The Shrine of Our Lady of Las Lajas is a Roman Catholic minor basilica located in the municipality of Ipiales, in the Nariño Department, and is built inside the canyon of the Guáitara River, Colombia.
Pious believers claim that the Madonna and Child image colorfully displayed on the wall rock formation is 100% natural by divine origin and was supernaturally formed without any human construction. The present church was built in a Gothic style between 1916 and 1949 (33 years). The name Laja (slab) comes from the name of a type of flat sedimentary rock similar to shale and slate.
It is a popular pilgrimage site for Christians from both Colombia and neighboring Ecuador, due to a Marian apparition that is purported to have taken place here in the 18th century.
The inspiration for the church's creation was a purported miraculous event in 1754, when Amerindian Maria Meneses de Quiñones and her deaf-mute daughter Rosa were caught in a very strong storm. The two sought refuge between the gigantic Lajas (slabs of stone), when, to Meneses' surprise, her daughter Rosa exclaimed "the Mestiza is calling me" and pointed to a lightning-illuminated silhouette over the laja. This apparition of the Virgin Mary instigated popular pilgrimage to the site and occasional reports of cases of miraculous healing. An image appeared in the stone that is several feet inside of it. The image in the stone is still visible today.[1]
The existence of a shrine in this location was recorded in the accounts of friar Juan de Santa Gertrudis' journey through the southern region of the New Kingdom of Granada between 1756 and 1764. The first shrine was built here in the middle of 18th century from straw and wood. It was replaced with a new, larger shrine in 1802, which in turn was extended and connected to the opposite side of canyon with a bridge.

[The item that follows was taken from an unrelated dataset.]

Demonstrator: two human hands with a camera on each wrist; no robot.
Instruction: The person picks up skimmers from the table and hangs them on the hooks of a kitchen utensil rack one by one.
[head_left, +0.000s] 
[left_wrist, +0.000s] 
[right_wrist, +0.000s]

The current church was built between January 1, 1916, and August 20, 1949, with donations from local churchgoers. It rises 100 m (330 ft) high from the bottom of the canyon and is connected to the opposite side of the canyon by a 50 m (160 ft) tall bridge.[2]
DedicationThe shrine is located in southern Colombia and has been a tourism and pilgrimage destination since the eighteenth century. The Spanish Franciscan Juan de Santa Gertrudis (1724–1799) mentions the sanctuary in Book III, Part 2, of his four-volume chronicle of his 1756–62 journey in the south portion of the Kingdom of New Granada (titled "Wonders of Nature"). This is possibly the oldest reference to its existence.